Section 9 of the CBN Act makes it quite clear that the CBN governor just cannot choose to run for elective office while still holding on to office. In any case, he has to first secure the approval of the CBN board, which is not the case here. He could, of course, choose to resign in order to pursue his ambition. For this, section 11(3) of the CBN Act requires him to give “at least three months’ notice in writing to the president of his intention to do so”. So, section 9 of the CBN Act precludes Mr Emefiele from political activities and section 11 (3) requires him to give three months’ notice of resignation. As a matter of law, he should have resigned at least three months before the primaries in which he is to be a contestant. The possibility that such notice from the CBN governor can be concealed for this long in a political season would require terminal skills in political self-immolation.
But, as with his holding in an offshore company despite being prohibited from doing so, Mr Emefiele would wish this away as yet another inconsequential encounter with an inconvenient guardrail. The presidency, however, is ultimately about guardrails. As Lincoln is reported to have said and many more since then have shown, it is a test of character.
In pursuit of his audacious project, Mr Emefiele has not encountered any guardrails which he has not been willing to destroy. For those who wish to turn over to him the keys to the presidency at this time and in this manner, Governor Akeredolu’s words bear repeating; “this is a joke taken too far”.

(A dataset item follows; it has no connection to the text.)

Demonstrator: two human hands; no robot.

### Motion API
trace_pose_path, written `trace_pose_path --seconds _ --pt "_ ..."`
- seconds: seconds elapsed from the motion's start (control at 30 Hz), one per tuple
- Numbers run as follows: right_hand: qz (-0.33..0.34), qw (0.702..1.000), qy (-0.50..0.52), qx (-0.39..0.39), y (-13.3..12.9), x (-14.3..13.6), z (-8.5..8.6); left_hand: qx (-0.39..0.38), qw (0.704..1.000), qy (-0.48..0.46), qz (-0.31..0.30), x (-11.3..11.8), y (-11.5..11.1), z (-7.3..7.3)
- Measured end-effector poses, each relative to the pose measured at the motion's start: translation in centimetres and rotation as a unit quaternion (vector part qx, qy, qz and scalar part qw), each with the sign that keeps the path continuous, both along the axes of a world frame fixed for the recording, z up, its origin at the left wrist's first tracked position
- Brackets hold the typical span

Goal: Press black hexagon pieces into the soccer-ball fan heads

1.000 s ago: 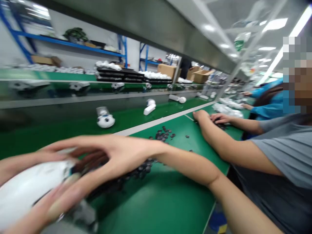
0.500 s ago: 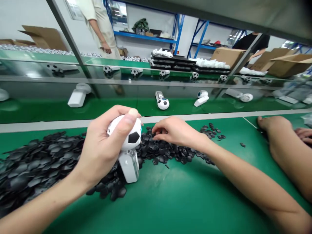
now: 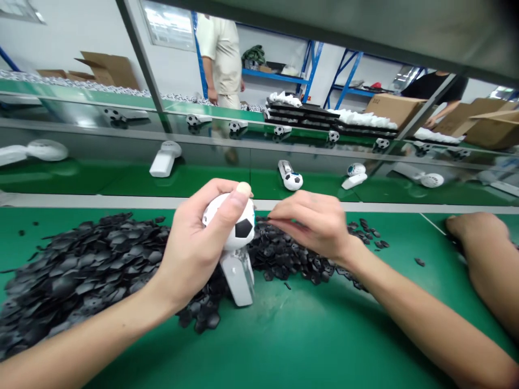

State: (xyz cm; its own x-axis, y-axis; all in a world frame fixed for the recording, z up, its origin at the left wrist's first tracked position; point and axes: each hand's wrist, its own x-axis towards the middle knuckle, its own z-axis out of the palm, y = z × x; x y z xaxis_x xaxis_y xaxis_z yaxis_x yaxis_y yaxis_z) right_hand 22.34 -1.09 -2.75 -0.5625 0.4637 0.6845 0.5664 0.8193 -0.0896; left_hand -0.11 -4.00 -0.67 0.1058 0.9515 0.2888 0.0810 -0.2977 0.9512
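My left hand (image 3: pixel 198 243) is closed around the round head of a white handheld fan (image 3: pixel 239 278), patterned like a football with black pentagon patches. The thumb lies across the top, and the fan's white handle points down. Just right of the fan head, my right hand (image 3: pixel 310 224) is pinched shut on a small black plastic piece (image 3: pixel 263 219), of which only a dark edge shows at the fingertips. Underneath and behind both hands spreads a heap of black plastic pieces (image 3: pixel 93 265), larger on the left, with smaller pieces (image 3: pixel 295 251) to the right.
Beyond a pale rail (image 3: pixel 121 201), a green conveyor belt (image 3: pixel 227 183) carries several football-headed fans (image 3: pixel 292 181). Another person's arm (image 3: pixel 482 243) rests on the green table at right. Farther back are two people, cardboard boxes (image 3: pixel 393 113), stacked black trays (image 3: pixel 304 113) and blue shelves (image 3: pixel 275 74).
The view has shifted, so the scene sits farther right. My right hand has turned and its fingers have pinched together close to the fan head. My left hand keeps its hold on the fan.
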Motion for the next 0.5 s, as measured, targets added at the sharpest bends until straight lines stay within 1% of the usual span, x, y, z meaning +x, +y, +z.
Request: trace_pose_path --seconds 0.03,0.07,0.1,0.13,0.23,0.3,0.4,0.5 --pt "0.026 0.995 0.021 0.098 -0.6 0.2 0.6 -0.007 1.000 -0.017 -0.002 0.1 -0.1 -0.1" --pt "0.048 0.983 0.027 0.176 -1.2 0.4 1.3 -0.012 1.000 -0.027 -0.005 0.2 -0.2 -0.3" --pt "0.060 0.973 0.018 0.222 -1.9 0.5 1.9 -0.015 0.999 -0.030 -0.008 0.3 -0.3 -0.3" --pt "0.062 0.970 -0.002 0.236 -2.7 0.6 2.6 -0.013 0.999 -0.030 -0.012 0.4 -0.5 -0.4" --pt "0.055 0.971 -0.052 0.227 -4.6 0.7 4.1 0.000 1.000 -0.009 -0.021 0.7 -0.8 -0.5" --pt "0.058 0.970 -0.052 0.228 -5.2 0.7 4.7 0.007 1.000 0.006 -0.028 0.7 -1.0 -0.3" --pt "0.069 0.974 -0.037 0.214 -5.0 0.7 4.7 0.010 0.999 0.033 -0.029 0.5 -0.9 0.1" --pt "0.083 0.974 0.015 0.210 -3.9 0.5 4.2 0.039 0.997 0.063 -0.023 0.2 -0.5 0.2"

In the end, it would appear that Mr Emefiele is relaxed about having the fate of his ambition decided by a college of Nigerian judges. He carries on with the cockiness of a man who has assured himself that, as the boss of The Mint, he can issue enough notes to buy any number of judges on his march to whatever he fancies. If he ultimately suffers a bloody nose, it’ll be just desserts for a man who clearly believes everything can be bought and sold.